2 Febbraio 2017 - Autore: Marco Respinti

Da “La nuova Bussola Quotidiana” del 1 febbraio 2017. 

Le reazioni isteriche e smodate con cui mezzo mondo ha riposto alla decisione del presidente degli Stati Uniti Donald J. Trump di sospendere l’ingresso di profughi e immigrati nel Paese nordamericano rivela malafede o ignoranza su almeno due punti decisivi.

Il primo riguarda la libertà religiosa. Da più parti si imputa a Trump di discriminare i musulmani a motivo della loro fede, ma è una grossa bugia. L’ordine esecutivo firmato dal presidente il 27 gennaio non abolisce il diritto d’ingresso degli stranieri negli Stati Uniti, ma istituisce una moratoria sull’immigrazione onde predisporre adeguati sistemi di controllo. In nessuna delle nove pagine di cui si compone il documento viene citato l’islam (né l’islamismo). Si parla invece espressamente di criminalità, terrorismo e sicurezza. Il punto di quel provvedimento che ha fatto stracciare le vesti alle anime belle è quello in cui il presidente blocca (per 90 giorni) l’ingresso di cittadini di Iran, Iraq, Libia, Somalia, Sudan, Siria e Yemen, ma in nessuna pagina e in nessun rigo si motiva la decisione su base religiosa. I sette Paesi colpiti dal provvedimento lo sono in quanto ritenuti «[…] dannosi per gl’interessi statunitensi». Se quei sette Paesi sono a maggioranza musulmana non è certo colpa di Trump. Magari varrebbe la pena domandarsi perché proprio sette Paesi così sono «[…] dannosi per gl’interessi statunitensi», ma la domanda andrebbe rivolta all’ex presidente Barack Obama durante il cui mandato, il 18 dicembre 2015, è stata varata la norma che impone ai cittadini appunto di quei sette Paesi desiderosi di entrare negli Stati Uniti di munirsi di quel visto d’ingresso che invece ai cittadini di moltissimi altri Paesi del mondo non «[…] dannosi per gl’interessi statunitensi» non è richiesto. La lista di quei sette Paesi, infatti, non figura nell’ordine esecutivo di venerdì scorso, non figura nemmeno nella legge sull’immigrazione del 1952 emendata nel 1965 cui l’ordine esecutivo fa riferimento e si evince soltanto dalla suddetta legge approvata durante l’era Obama. I mass-media che della famosa lista dei sette Paesi temporaneamente bloccati hanno fatto una clava contro Trump si sono scordati di dircelo. Negli Stati Uniti la libertà religiosa è il primo diritto politico dei cittadini e così è sin dalla fondazione del Paese. Trump non ha minimamente toccato il principio e neanche ha sfiorato l’argomento.

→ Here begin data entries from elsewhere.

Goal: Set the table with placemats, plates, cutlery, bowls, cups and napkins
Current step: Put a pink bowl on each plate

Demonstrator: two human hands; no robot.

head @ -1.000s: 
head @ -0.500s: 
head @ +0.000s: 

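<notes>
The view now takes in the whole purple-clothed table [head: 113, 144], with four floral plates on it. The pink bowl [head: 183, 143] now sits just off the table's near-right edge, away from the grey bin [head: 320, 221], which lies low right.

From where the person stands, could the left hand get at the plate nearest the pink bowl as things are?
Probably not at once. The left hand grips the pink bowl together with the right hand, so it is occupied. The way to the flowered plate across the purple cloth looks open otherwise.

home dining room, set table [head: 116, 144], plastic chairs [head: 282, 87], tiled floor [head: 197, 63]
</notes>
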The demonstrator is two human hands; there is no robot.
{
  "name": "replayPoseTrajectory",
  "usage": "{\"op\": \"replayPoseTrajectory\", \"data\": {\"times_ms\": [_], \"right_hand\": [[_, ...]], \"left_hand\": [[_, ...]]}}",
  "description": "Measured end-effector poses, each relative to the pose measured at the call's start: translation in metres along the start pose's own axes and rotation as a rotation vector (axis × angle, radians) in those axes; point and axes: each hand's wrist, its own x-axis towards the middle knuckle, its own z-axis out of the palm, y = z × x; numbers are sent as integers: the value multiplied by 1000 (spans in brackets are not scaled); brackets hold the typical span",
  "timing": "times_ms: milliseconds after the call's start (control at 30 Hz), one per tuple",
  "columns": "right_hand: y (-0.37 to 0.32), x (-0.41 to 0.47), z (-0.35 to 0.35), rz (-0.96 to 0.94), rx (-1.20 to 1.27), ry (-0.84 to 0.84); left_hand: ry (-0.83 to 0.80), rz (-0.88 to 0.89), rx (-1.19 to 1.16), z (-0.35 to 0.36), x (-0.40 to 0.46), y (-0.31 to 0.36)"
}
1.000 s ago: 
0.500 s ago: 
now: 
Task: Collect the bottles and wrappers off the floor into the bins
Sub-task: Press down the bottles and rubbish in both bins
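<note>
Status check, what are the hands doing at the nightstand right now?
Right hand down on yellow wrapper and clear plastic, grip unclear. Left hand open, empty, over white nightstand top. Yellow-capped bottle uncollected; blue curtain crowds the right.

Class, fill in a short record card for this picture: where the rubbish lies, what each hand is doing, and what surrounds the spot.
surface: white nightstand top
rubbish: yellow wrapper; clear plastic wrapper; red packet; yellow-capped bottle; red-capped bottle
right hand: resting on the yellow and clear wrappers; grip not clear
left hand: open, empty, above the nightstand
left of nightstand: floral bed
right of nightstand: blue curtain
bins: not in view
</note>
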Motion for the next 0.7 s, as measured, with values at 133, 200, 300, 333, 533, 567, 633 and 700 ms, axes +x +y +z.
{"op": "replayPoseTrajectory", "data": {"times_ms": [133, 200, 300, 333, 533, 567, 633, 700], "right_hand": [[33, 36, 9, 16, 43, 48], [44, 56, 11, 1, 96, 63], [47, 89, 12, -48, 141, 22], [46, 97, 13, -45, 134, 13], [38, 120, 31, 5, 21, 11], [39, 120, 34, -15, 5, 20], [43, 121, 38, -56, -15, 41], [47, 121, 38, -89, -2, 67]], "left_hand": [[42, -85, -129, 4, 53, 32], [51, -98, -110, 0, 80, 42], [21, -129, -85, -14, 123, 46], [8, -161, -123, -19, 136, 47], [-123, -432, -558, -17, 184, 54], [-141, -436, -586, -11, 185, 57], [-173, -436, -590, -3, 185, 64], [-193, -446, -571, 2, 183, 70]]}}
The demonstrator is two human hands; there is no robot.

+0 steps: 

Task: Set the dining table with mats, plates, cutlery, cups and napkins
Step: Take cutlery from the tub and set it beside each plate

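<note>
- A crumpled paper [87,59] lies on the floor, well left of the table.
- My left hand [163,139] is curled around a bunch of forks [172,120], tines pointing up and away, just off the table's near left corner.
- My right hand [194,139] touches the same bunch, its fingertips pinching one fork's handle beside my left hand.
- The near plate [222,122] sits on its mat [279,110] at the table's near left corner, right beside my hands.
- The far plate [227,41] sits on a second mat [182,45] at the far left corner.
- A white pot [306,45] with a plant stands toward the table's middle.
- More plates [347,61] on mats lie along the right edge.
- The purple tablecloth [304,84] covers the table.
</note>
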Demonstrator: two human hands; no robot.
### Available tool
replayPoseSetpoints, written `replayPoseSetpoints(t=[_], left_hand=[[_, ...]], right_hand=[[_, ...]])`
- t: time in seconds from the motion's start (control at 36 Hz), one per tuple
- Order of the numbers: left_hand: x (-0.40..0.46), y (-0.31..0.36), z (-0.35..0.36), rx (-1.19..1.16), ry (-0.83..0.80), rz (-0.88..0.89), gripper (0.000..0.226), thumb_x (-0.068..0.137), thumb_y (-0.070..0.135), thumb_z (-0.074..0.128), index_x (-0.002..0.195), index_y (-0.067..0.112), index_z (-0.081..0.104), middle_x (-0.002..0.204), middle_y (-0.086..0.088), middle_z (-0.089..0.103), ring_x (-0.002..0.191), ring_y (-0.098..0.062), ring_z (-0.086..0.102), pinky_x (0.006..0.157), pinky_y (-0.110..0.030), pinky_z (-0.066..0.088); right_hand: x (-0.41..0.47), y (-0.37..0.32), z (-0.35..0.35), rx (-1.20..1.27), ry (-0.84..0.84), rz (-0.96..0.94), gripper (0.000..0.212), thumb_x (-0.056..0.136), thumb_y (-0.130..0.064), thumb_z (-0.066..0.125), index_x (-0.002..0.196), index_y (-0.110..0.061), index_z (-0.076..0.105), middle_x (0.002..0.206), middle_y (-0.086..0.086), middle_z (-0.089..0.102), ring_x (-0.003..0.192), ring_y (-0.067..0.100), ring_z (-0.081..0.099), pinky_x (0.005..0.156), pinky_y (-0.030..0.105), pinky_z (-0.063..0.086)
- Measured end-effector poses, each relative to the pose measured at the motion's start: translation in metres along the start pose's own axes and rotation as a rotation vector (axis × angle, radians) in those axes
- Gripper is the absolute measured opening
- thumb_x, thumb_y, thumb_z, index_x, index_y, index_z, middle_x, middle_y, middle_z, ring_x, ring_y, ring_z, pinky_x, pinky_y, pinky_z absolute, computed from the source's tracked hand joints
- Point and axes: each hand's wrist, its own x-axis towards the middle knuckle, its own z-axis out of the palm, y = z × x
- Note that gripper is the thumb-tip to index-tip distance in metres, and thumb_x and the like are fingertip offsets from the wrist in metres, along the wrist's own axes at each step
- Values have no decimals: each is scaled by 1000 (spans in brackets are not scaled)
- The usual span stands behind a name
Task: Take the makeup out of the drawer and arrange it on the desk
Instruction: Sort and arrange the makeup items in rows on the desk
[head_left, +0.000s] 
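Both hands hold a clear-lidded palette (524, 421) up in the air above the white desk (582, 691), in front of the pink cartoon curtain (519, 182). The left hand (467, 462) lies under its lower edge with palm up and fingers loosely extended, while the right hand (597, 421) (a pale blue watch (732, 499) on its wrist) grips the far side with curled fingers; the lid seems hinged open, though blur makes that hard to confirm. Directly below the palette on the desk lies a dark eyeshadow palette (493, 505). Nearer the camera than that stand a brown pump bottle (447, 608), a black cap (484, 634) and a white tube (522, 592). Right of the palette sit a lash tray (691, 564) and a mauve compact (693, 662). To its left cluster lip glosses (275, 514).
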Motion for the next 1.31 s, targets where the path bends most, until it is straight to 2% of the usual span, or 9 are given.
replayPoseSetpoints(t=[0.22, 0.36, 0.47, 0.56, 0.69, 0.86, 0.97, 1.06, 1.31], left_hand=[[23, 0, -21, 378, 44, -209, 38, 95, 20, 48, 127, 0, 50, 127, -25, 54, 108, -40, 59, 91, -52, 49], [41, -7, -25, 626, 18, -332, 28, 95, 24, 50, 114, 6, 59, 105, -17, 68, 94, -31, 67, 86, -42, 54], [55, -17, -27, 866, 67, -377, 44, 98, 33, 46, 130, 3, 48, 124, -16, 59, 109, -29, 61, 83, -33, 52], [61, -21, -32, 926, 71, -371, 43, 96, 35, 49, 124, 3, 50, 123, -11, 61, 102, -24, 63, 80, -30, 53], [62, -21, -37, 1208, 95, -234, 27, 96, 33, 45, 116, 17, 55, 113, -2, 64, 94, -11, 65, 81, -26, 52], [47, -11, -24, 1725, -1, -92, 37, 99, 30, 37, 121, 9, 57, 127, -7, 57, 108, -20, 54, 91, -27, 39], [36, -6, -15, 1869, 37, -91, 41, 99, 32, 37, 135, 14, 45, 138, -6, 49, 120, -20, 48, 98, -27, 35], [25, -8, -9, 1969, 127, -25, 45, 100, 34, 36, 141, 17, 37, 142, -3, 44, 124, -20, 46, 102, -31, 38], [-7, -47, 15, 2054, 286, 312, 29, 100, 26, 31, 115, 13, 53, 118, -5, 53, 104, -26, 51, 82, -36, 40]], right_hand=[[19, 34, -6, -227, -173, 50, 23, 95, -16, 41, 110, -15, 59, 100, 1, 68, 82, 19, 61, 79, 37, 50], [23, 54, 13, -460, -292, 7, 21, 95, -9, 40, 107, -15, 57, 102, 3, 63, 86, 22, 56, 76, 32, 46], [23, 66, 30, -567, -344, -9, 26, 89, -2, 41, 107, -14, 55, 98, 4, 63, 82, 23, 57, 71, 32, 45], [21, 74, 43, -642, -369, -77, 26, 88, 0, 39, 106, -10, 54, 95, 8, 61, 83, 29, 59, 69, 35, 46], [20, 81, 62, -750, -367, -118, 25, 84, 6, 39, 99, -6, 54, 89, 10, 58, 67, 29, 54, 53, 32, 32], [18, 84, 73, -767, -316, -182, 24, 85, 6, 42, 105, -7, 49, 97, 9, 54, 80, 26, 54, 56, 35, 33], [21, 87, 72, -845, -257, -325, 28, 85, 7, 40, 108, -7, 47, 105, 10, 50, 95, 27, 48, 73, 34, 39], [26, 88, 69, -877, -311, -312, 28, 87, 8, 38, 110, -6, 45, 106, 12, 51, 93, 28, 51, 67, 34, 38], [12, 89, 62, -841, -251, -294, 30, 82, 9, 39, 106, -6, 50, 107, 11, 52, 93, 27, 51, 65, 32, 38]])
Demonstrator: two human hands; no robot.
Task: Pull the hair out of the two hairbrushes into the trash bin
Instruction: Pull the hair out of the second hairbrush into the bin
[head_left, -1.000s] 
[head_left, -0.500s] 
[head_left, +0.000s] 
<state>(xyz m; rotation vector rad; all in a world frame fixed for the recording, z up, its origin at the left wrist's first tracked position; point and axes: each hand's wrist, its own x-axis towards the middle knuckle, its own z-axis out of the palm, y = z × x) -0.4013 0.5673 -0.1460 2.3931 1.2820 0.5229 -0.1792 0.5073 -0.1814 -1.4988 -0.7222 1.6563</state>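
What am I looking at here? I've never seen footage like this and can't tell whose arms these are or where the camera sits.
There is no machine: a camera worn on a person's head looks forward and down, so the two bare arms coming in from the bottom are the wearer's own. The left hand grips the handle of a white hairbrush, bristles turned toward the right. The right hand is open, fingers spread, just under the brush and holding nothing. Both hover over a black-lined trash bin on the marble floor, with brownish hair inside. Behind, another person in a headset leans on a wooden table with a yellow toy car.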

Il secondo punto riguarda l’immigrazione. Le stesse anime belle si stracciano le vesti dicendo che gli Stati Uniti sono un Paese d’immigrati, fondato da Padri costituenti assolutamente favorevoli all’immigrazione che Trump ora tradirebbe con un gesto intrinsecamente antiamericano. Dimenticano però che tra giugno e luglio 1798 il 5° Congresso federale, dominato dal partito dei Federalisti (irto di Padri fondatori, tra cui George Washington [1732-1799] ancorché ufficialmente neutrale), varò gli “Alien and Sedition Acts”, quattro leggi con cui si limitavano le richieste di cittadinanza avanzate dagli stranieri, si dotava il presidente sia del potere di dichiarare nemici i cittadini di Paesi in guerra con gli Stati Uniti che negli Stati Uniti risiedevano sia di espellere stranieri ritenuti pericolosi e si autorizzava l’azione penale contro gli estensori di testi offensivi verso le istituzioni statunitensi. Benché modificata, quest’ultima misura è ancora in vigore. Anche allora il pericolo temuto era il terrorismo: quello della Francia giacobina da cui gli americani cercavano di distinguersi in tutti i modi. I Democratico-Repubblicani di Thomas Jefferson (1743-1826) si opposero agli “Alien and Sedition Acts”, ma quelle leggi sancivano un principio che ha sempre guidato il Paese nordamericano: massima disponibilità con il minimo rischio; immigrazione sì, ma in sicurezza.

Gli Stati Uniti sono così ancora adesso. Nel Paese gli stranieri sono bene accetti, ma il permesso d’ingresso non è automatico: lo concedono le autorità con un visto che garantisce accesso temporaneo sussistendo elementi di sicurezza e di reperibilità. Stabilito questo principio, vi si deroga subito per gran parte dei cittadini del mondo cui viene accordata la “sospensione” dell’obbligatorietà del visto d’ingresso sulla base di un accordo fiduciario. I cittadini di gran parte del mondo vengono cioè di regola considerati non «[…] dannosi per gl’interessi statunitensi». La “sospensione” dell’obbligatorietà del visto d’ingresso è regolata dal “Visa Waiver Program”, ovvero il “Programma di esenzione dal visto” per effetto del quale in prossimità degli Stati Uniti i passeggeri stranieri imbarcati sugli aerei o sulle navi compilano una breve dichiarazione firmata che li rende eleggibili alla “sospensione” consentendo loro di restare nel Paese nordamericano al massimo 90 giorni. Ebbene, la legge del 2015 approvata durante l’era Obama “sospendeva” quella “sospensione” per i famosi sette Paesi critici sul piano della sicurezza (non delle religione) imponendo ai loro cittadini che volessero recarsi negli Stati Uniti la necessità di dotarsi di un visto e venerdì Trump ha ulteriormente sospeso anche la concessione dei visti per il tempo necessario a rafforzare le misure di sicurezza. La legge sull’immigrazione del 1952 emendata nel 1965 consente al presidente (a qualsiasi presidente, non solo a Trump) di farlo.